## Task statement
Keep the images out and set the listing below down word for word.
+++
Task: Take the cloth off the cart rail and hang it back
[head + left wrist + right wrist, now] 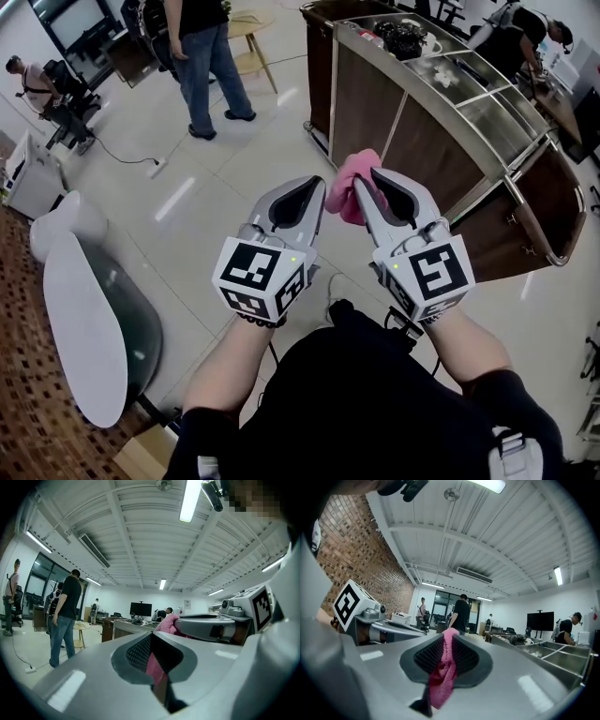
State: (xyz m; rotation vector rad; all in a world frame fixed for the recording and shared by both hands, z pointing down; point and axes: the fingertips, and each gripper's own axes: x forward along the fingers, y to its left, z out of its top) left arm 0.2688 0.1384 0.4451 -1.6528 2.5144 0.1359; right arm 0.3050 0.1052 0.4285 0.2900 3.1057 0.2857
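Observation:
A pink cloth (348,192) is bunched between my two grippers, which I hold side by side at chest height above the pale floor. My right gripper (371,180) is shut on it; in the right gripper view a fold of cloth (443,674) hangs out from between the pads. My left gripper (313,186) is also shut on the cloth, and a pink strip (154,664) shows in its jaw slit. The brown and steel cart (446,133) stands ahead to the right, its tube rail (537,228) at the near end, apart from both grippers.
A person in jeans (203,58) stands on the floor ahead to the left. A white oval table (85,330) is close at my left over a brick-patterned floor. Other people sit at the far left (39,82) and work behind the cart (517,33).

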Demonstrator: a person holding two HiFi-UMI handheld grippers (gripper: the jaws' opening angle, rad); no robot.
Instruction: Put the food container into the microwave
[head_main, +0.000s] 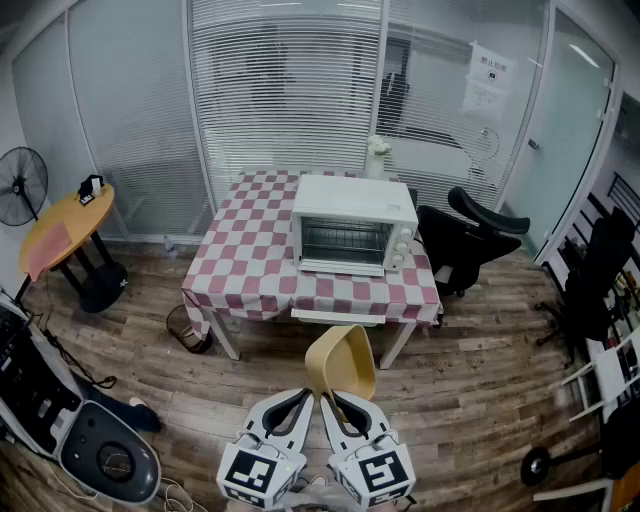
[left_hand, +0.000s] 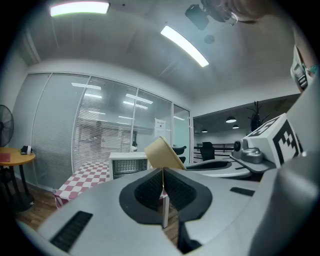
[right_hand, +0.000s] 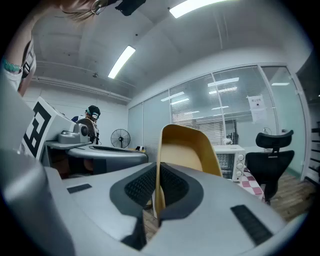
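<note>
At container (head_main: 340, 360) rim, L gripper (left_hand: 162, 174) & R gripper (right_hand: 157, 172) fingers (right_hand: 141, 186) clamped.

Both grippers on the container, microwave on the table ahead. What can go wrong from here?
1. The microwave looks closed, and the left gripper and right gripper are both shut on the food container. Freeing one to open the door leaves a one-sided pinch that may tip or slip.
2. Each grip is only on the thin wall edge, so if the grippers drift apart it could bend or drop.
3. The black office chair stands close to the table and may crowd the approach.
</note>
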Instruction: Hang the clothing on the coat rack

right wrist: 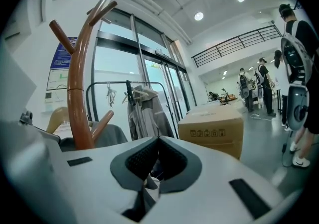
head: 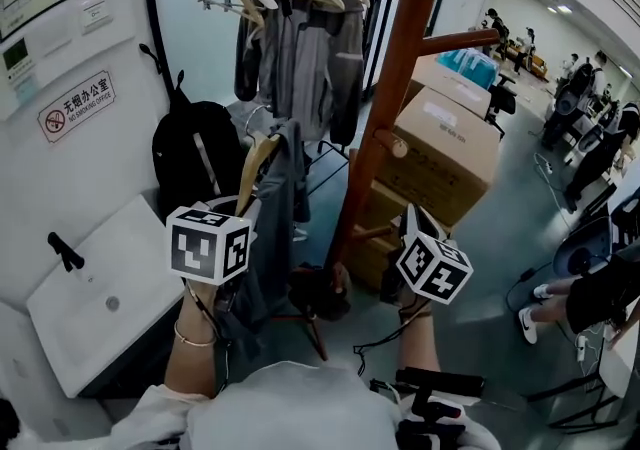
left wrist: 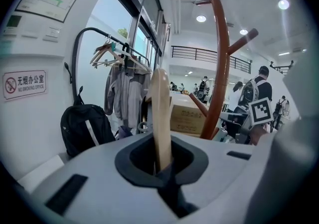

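Left of the coat rack (head: 395,108), my left gripper (left wrist: 162,169) pinches the wooden hanger (left wrist: 160,113); my right gripper (right wrist: 149,178) sits beside the rack, jaws pressed together.

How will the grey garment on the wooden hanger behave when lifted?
Probably floppy: the grey garment droops in folds below the wooden hanger. The hanger looks stiff, so the left gripper, shut on it, likely carries everything; the cloth may swing.
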The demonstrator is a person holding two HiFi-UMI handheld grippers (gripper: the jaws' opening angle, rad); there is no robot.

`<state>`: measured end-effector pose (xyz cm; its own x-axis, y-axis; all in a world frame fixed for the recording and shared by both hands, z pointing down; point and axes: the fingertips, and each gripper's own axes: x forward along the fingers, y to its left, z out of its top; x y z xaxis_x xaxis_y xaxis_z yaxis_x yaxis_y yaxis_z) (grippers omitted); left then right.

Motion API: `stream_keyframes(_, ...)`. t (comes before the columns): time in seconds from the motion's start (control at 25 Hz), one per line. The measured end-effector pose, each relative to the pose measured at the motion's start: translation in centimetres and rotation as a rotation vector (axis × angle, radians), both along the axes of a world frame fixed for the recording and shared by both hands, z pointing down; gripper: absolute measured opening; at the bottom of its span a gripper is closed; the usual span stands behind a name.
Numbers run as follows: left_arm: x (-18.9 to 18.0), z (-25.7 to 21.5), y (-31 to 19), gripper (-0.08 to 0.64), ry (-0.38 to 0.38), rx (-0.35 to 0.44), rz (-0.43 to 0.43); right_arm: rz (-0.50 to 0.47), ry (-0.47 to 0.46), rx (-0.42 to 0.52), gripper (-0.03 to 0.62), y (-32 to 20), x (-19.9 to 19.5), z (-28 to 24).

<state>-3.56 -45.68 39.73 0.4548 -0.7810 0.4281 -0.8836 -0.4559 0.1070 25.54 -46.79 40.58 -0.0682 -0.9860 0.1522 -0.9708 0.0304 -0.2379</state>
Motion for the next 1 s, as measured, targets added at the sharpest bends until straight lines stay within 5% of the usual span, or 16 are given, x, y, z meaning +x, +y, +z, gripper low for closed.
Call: stream_keyframes(1.0,1.8,-9.4,-0.7,0.018,-0.060,0.148,0.059,-0.056,0.074,0.125,0.023,-2.7,-1.7,-7.7)
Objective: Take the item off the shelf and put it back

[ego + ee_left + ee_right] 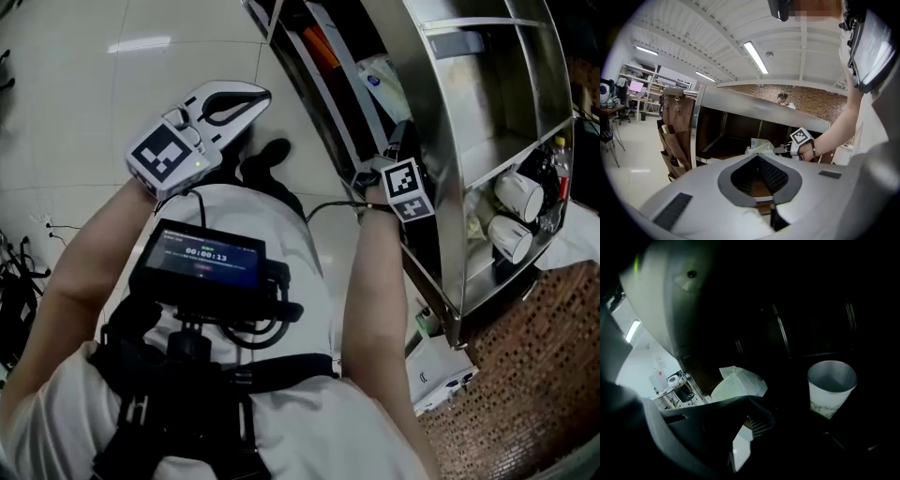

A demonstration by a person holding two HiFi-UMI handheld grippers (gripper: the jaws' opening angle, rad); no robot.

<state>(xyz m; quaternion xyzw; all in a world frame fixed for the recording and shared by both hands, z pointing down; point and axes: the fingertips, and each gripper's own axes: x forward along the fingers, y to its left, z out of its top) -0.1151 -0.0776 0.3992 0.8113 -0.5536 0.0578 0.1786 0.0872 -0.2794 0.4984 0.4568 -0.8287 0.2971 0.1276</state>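
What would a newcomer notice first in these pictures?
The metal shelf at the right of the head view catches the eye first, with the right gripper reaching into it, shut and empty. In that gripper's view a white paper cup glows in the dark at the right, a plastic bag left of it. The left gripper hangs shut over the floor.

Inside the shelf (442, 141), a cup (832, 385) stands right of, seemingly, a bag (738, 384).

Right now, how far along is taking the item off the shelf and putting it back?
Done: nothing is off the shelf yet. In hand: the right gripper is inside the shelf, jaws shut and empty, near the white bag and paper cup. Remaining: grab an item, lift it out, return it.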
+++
## Solution to the exercise
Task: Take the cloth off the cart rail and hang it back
[head + left wrist + right wrist, now] 
State: (xyz m; rotation vector rad; all in a world frame fixed for the recording and shared by both hands, z pointing down; point and axes: the fingertips, and each gripper's own axes: x forward along the fingers, y to its left, z out of its top) left arm 0.2688 0.1384 0.4451 -1.6528 2.5144 0.1359; right arm 0.3050 0.1052 0.4285 0.2900 3.1057 0.2857
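Observation:
A pink cloth (348,192) is bunched between my two grippers, which I hold side by side at chest height above the pale floor. My right gripper (371,180) is shut on it; in the right gripper view a fold of cloth (443,674) hangs out from between the pads. My left gripper (313,186) is also shut on the cloth, and a pink strip (154,664) shows in its jaw slit. The brown and steel cart (446,133) stands ahead to the right, its tube rail (537,228) at the near end, apart from both grippers.
A person in jeans (203,58) stands on the floor ahead to the left. A white oval table (85,330) is close at my left over a brick-patterned floor. Other people sit at the far left (39,82) and work behind the cart (517,33).
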
Demonstrator: a person holding two HiFi-UMI handheld grippers (gripper: the jaws' opening angle, rad); no robot.
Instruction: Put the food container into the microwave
[head_main, +0.000s] 
[left_hand, +0.000s] 
[right_hand, +0.000s] 
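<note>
At container (head_main: 340, 360) rim, L gripper (left_hand: 162, 174) & R gripper (right_hand: 157, 172) fingers (right_hand: 141, 186) clamped.

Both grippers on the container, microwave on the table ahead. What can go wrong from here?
1. The microwave looks closed, and the left gripper and right gripper are both shut on the food container. Freeing one to open the door leaves a one-sided pinch that may tip or slip.
2. Each grip is only on the thin wall edge, so if the grippers drift apart it could bend or drop.
3. The black office chair stands close to the table and may crowd the approach.
</note>
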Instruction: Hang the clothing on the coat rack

right wrist: 
head: 
left wrist: 

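Left of the coat rack (head: 395,108), my left gripper (left wrist: 162,169) pinches the wooden hanger (left wrist: 160,113); my right gripper (right wrist: 149,178) sits beside the rack, jaws pressed together.

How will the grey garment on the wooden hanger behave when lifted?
Probably floppy: the grey garment droops in folds below the wooden hanger. The hanger looks stiff, so the left gripper, shut on it, likely carries everything; the cloth may swing.
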The demonstrator is a person holding two HiFi-UMI handheld grippers (gripper: the jaws' opening angle, rad); there is no robot.

`<state>`: measured end-effector pose (xyz cm; its own x-axis, y-axis; all in a world frame fixed for the recording and shared by both hands, z pointing down; point and axes: the fingertips, and each gripper's own axes: x forward along the fingers, y to its left, z out of its top; x y z xaxis_x xaxis_y xaxis_z yaxis_x yaxis_y yaxis_z) (grippers omitted); left then right.

Motion API: `stream_keyframes(_, ...)`. t (comes before the columns): time in seconds from the motion's start (control at 25 Hz), one per line. The measured end-effector pose, each relative to the pose measured at the motion's start: translation in centimetres and rotation as a rotation vector (axis × angle, radians), both along the axes of a world frame fixed for the recording and shared by both hands, z pointing down; gripper: absolute measured opening; at the bottom of its span a gripper is closed; the usual span stands behind a name.
Numbers run as follows: left_arm: x (-18.9 to 18.0), z (-25.7 to 21.5), y (-31 to 19), gripper (-0.08 to 0.64), ry (-0.38 to 0.38), rx (-0.35 to 0.44), rz (-0.43 to 0.43); right_arm: rz (-0.50 to 0.47), ry (-0.47 to 0.46), rx (-0.42 to 0.52), gripper (-0.03 to 0.62), y (-32 to 20), x (-19.9 to 19.5), z (-28 to 24).

<state>-3.56 -45.68 39.73 0.4548 -0.7810 0.4281 -0.8836 -0.4559 0.1070 25.54 -46.79 40.58 -0.0682 -0.9860 0.1522 -0.9708 0.0304 -0.2379</state>
Motion for the next 1 s, as measured, targets added at the sharpest bends until straight lines stay within 5% of the usual span, or 16 are given, x, y, z meaning +x, +y, +z, gripper low for closed.
Call: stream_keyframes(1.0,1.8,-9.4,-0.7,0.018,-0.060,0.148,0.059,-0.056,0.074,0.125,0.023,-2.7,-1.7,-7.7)
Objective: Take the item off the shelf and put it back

[ego + ee_left + ee_right] 

A demonstration by a person holding two HiFi-UMI handheld grippers (gripper: the jaws' opening angle, rad); no robot.

<state>(xyz m; quaternion xyzw; all in a world frame fixed for the recording and shared by both hands, z pointing down; point and axes: the fingertips, and each gripper's own axes: x forward along the fingers, y to its left, z out of its top) -0.1151 -0.0776 0.3992 0.8113 -0.5536 0.0578 0.1786 0.0872 -0.2794 0.4984 0.4568 -0.8287 0.2971 0.1276</state>
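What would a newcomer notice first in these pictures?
The metal shelf at the right of the head view catches the eye first, with the right gripper reaching into it, shut and empty. In that gripper's view a white paper cup glows in the dark at the right, a plastic bag left of it. The left gripper hangs shut over the floor.

Inside the shelf (442, 141), a cup (832, 385) stands right of, seemingly, a bag (738, 384).

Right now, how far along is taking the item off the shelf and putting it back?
Done: nothing is off the shelf yet. In hand: the right gripper is inside the shelf, jaws shut and empty, near the white bag and paper cup. Remaining: grab an item, lift it out, return it.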

Here the output is complete.